• [TASK TO CARRY OUT] From the first line to the last, restate the data word for word.

==*==

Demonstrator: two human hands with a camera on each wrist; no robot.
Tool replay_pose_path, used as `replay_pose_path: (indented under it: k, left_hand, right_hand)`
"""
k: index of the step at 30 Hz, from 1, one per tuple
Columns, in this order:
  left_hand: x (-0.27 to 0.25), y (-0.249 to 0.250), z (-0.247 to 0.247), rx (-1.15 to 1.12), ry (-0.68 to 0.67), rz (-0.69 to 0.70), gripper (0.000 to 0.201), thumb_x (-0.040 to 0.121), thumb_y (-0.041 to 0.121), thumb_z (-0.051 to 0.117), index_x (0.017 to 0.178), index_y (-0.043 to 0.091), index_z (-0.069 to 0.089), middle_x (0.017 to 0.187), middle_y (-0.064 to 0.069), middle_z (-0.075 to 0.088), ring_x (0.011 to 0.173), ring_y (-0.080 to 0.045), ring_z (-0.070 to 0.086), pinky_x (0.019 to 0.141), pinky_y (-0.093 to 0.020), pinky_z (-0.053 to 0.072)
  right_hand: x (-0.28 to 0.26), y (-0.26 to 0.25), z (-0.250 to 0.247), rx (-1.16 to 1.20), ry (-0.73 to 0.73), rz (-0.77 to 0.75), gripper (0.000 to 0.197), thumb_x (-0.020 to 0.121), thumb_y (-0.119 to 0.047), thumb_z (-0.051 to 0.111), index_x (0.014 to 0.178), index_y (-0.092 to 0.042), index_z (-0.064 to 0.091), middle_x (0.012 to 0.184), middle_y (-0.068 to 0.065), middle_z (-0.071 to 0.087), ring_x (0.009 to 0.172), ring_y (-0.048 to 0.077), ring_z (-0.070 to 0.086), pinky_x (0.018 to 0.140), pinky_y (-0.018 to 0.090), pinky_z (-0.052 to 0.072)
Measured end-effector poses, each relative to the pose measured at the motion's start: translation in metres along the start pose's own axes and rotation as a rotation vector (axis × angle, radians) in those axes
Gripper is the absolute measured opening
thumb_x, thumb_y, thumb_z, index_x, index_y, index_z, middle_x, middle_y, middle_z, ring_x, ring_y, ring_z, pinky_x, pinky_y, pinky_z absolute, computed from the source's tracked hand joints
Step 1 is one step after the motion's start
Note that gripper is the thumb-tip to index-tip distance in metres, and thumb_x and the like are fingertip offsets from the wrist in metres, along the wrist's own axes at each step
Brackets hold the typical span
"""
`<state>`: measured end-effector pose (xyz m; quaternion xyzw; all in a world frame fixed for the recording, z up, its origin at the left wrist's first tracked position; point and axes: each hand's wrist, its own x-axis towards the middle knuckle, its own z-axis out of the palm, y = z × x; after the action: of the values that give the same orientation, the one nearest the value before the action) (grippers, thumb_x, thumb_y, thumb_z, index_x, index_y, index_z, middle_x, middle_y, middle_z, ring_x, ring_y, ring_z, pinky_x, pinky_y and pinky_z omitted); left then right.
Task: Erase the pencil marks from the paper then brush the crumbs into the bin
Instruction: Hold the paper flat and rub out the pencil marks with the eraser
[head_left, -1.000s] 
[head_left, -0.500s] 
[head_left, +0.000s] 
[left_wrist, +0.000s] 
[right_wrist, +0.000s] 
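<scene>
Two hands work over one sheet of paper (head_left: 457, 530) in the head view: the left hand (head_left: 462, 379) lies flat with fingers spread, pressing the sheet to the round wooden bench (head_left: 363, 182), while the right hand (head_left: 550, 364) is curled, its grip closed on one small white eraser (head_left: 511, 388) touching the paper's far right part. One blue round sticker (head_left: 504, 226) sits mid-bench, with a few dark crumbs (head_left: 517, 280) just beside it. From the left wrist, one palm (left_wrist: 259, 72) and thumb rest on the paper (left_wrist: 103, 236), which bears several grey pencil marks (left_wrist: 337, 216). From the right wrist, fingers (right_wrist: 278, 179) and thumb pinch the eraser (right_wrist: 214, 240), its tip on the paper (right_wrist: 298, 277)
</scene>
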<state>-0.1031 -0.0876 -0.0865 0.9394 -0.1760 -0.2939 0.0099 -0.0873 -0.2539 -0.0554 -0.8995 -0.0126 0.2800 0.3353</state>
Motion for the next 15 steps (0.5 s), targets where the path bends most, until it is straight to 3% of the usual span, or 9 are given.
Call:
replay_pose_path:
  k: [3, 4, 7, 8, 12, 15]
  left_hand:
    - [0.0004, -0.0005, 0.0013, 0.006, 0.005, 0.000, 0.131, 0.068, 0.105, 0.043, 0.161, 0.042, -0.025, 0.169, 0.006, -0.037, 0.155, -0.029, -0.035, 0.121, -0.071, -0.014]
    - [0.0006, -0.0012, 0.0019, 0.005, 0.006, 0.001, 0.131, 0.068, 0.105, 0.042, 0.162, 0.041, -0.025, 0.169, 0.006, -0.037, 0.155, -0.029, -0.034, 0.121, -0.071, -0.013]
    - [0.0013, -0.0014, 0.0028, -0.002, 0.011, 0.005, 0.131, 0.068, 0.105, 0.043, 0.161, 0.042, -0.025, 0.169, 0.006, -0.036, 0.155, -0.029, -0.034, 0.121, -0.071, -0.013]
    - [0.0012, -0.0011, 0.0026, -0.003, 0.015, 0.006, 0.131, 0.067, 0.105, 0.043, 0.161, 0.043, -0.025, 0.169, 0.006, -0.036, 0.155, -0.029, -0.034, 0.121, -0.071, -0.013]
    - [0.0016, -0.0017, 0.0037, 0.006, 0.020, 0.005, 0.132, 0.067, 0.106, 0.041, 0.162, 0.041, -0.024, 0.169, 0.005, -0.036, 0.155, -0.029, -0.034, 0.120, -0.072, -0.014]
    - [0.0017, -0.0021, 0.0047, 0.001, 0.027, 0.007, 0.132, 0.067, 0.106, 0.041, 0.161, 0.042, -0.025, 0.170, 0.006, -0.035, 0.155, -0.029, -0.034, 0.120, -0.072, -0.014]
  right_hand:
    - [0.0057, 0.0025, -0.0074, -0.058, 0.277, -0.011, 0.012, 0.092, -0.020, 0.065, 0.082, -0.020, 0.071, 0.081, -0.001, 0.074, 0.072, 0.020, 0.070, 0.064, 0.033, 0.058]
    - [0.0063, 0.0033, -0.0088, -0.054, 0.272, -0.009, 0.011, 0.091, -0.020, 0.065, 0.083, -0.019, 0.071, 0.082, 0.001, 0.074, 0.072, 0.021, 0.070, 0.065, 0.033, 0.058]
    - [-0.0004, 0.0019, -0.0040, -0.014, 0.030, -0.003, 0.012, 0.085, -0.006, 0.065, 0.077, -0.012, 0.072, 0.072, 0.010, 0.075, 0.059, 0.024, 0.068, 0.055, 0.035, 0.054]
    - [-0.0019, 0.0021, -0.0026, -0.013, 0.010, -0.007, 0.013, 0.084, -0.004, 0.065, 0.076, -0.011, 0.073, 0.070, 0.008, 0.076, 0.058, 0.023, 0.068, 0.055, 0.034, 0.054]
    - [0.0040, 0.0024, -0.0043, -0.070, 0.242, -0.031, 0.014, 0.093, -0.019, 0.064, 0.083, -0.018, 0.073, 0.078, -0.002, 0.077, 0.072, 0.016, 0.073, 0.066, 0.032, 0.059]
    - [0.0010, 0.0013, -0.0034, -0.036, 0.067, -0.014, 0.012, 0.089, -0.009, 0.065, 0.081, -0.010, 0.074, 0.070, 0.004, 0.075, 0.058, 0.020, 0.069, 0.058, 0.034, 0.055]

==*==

• [YOUR SOLUTION]
Demonstrator: two human hands with a camera on each wrist; no robot.
Tool replay_pose_path, used as `replay_pose_path: (indented under it: k, left_hand, right_hand)`
"""
k: index of the step at 30 Hz, from 1, one per tuple
Columns, in this order:
  left_hand: x (-0.27 to 0.25), y (-0.249 to 0.250), z (-0.247 to 0.247), rx (-1.15 to 1.12), ry (-0.68 to 0.67), rz (-0.69 to 0.70), gripper (0.000 to 0.201), thumb_x (-0.040 to 0.121), thumb_y (-0.041 to 0.121), thumb_z (-0.051 to 0.117), index_x (0.017 to 0.178), index_y (-0.043 to 0.091), index_z (-0.069 to 0.089), middle_x (0.017 to 0.187), middle_y (-0.064 to 0.069), middle_z (-0.075 to 0.088), ring_x (0.011 to 0.173), ring_y (-0.080 to 0.045), ring_z (-0.070 to 0.086), pinky_x (0.019 to 0.141), pinky_y (-0.093 to 0.020), pinky_z (-0.053 to 0.072)
  right_hand: x (-0.28 to 0.26), y (-0.26 to 0.25), z (-0.250 to 0.247), rx (-1.16 to 1.20), ry (-0.73 to 0.73), rz (-0.77 to 0.75), gripper (0.000 to 0.197), thumb_x (-0.020 to 0.121), thumb_y (-0.119 to 0.047), thumb_z (-0.051 to 0.111), index_x (0.014 to 0.178), index_y (-0.092 to 0.042), index_z (-0.064 to 0.091), middle_x (0.012 to 0.184), middle_y (-0.068 to 0.065), middle_z (-0.071 to 0.087), ring_x (0.009 to 0.172), ring_y (-0.048 to 0.077), ring_z (-0.070 to 0.086), pinky_x (0.018 to 0.140), pinky_y (-0.018 to 0.090), pinky_z (-0.052 to 0.072)
Measured end-effector poses, each relative to the pose measured at the motion's start: translation in metres along the start pose's own axes and rotation as a rotation vector (axis × angle, radians) in those axes
Gripper is the absolute measured opening
thumb_x, thumb_y, thumb_z, index_x, index_y, index_z, middle_x, middle_y, middle_z, ring_x, ring_y, ring_z, pinky_x, pinky_y, pinky_z absolute, computed from the source's tracked hand joints
Step 1 is one step after the motion's start
Note that gripper is the thumb-tip to index-tip distance in metres, and thumb_x and the like are fingertip offsets from the wrist in metres, along the wrist's own axes at each step
Brackets hold the typical span
"""
`<state>`: measured end-effector pose (xyz m; quaternion xyzw; all in a world frame fixed for the recording, z up, its origin at the left wrist's first tracked position; point and axes: each hand's wrist, its own x-axis towards the middle knuckle, its own z-axis out of the palm, y = z × x; after the action: of the values that give the same orientation, the one nearest the value before the action) (grippers, thumb_x, thumb_y, thumb_z, index_x, index_y, index_z, middle_x, middle_y, middle_z, ring_x, ring_y, ring_z, pinky_x, pinky_y and pinky_z omitted); left then right.
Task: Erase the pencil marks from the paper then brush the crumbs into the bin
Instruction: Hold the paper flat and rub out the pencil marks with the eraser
[head_left, -1.000s] 
[head_left, -0.500s] 
[head_left, +0.000s] 
[left_wrist, +0.000s] 
[right_wrist, +0.000s] 
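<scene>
Two hands work over one sheet of paper (head_left: 457, 530) in the head view: the left hand (head_left: 462, 379) lies flat with fingers spread, pressing the sheet to the round wooden bench (head_left: 363, 182), while the right hand (head_left: 550, 364) is curled, its grip closed on one small white eraser (head_left: 511, 388) touching the paper's far right part. One blue round sticker (head_left: 504, 226) sits mid-bench, with a few dark crumbs (head_left: 517, 280) just beside it. From the left wrist, one palm (left_wrist: 259, 72) and thumb rest on the paper (left_wrist: 103, 236), which bears several grey pencil marks (left_wrist: 337, 216). From the right wrist, fingers (right_wrist: 278, 179) and thumb pinch the eraser (right_wrist: 214, 240), its tip on the paper (right_wrist: 298, 277)
</scene>
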<state>-0.1031 -0.0876 -0.0865 0.9394 -0.1760 -0.2939 0.0099 -0.0873 -0.2539 -0.0554 -0.8995 -0.0126 0.2800 0.3353</state>
Motion for the next 15 steps (0.5 s), targets where the path bends most, until it is straight to 3% of the usual span, or 9 are given.
Call:
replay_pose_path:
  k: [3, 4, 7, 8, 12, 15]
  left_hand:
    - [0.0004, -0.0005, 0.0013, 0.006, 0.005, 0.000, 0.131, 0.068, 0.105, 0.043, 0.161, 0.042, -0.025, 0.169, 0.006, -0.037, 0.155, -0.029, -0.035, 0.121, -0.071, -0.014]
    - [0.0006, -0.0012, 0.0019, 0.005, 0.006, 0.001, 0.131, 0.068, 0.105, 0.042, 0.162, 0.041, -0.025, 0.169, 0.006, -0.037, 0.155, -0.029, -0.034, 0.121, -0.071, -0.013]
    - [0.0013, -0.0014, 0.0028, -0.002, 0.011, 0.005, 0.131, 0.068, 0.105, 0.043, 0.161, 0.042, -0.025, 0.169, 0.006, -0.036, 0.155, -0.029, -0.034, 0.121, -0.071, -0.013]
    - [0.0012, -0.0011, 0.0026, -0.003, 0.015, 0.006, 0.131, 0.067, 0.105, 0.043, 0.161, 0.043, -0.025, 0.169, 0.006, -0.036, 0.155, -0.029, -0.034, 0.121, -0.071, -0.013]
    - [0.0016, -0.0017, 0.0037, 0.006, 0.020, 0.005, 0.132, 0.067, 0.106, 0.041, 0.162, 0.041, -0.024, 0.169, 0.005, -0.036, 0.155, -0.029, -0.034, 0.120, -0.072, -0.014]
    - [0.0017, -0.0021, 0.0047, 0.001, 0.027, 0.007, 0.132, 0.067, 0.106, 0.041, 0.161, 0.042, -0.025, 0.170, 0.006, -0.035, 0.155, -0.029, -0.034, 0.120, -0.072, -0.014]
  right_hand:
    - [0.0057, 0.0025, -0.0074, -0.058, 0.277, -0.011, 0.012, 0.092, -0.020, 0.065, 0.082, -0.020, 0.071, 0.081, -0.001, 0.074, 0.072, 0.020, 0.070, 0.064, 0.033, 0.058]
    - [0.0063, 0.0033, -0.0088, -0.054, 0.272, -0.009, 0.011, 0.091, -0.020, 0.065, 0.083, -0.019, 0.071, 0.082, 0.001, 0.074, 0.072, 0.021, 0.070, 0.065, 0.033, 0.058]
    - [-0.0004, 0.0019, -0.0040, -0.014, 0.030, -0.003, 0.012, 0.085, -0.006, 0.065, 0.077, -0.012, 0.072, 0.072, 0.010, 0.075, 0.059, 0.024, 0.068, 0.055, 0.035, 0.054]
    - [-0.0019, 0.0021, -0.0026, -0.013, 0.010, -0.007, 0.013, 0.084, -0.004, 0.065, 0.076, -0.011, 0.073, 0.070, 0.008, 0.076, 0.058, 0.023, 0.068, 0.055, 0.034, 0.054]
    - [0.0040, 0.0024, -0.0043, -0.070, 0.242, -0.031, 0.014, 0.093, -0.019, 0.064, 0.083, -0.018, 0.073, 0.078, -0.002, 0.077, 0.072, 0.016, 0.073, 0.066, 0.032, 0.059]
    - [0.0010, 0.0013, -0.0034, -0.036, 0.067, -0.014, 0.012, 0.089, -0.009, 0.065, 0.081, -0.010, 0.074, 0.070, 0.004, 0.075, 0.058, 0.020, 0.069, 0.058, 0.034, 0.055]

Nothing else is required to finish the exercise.